## What you will do
Search the data below for "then"; list each line that holds it.

## Information supplied
——
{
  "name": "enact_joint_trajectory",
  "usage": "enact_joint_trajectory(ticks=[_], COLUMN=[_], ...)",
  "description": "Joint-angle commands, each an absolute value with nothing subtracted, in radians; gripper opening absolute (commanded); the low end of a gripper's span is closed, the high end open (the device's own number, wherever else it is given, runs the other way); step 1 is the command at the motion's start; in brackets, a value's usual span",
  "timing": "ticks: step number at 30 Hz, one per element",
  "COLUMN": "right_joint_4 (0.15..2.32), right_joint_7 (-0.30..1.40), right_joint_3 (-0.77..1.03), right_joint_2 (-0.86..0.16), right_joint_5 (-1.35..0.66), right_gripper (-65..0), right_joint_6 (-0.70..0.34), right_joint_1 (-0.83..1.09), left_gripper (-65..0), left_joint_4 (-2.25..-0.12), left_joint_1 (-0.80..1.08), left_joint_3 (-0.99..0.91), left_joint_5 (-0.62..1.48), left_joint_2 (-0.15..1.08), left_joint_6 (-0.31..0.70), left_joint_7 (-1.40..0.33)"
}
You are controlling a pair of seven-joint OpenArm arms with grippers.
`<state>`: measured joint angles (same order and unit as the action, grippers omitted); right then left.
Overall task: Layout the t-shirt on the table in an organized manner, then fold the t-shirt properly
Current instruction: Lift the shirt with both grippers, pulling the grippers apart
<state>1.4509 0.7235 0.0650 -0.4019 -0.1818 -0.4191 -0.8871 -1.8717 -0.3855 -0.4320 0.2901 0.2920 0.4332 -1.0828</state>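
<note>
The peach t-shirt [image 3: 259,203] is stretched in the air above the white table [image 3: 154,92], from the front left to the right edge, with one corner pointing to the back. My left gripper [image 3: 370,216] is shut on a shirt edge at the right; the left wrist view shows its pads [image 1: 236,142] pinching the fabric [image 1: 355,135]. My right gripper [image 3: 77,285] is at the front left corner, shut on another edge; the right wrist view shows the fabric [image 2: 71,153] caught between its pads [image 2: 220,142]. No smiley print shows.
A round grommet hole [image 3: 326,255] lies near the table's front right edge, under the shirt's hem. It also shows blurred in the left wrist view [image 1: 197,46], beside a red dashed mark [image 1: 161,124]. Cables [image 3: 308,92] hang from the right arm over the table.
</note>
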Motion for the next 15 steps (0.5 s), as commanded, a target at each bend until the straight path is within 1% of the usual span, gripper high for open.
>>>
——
## Answer
`<state>`: measured joint angles (same order and unit as the action, grippers omitted); right then left.
Overall task: Layout the t-shirt on the table in an organized manner, then fold the t-shirt properly

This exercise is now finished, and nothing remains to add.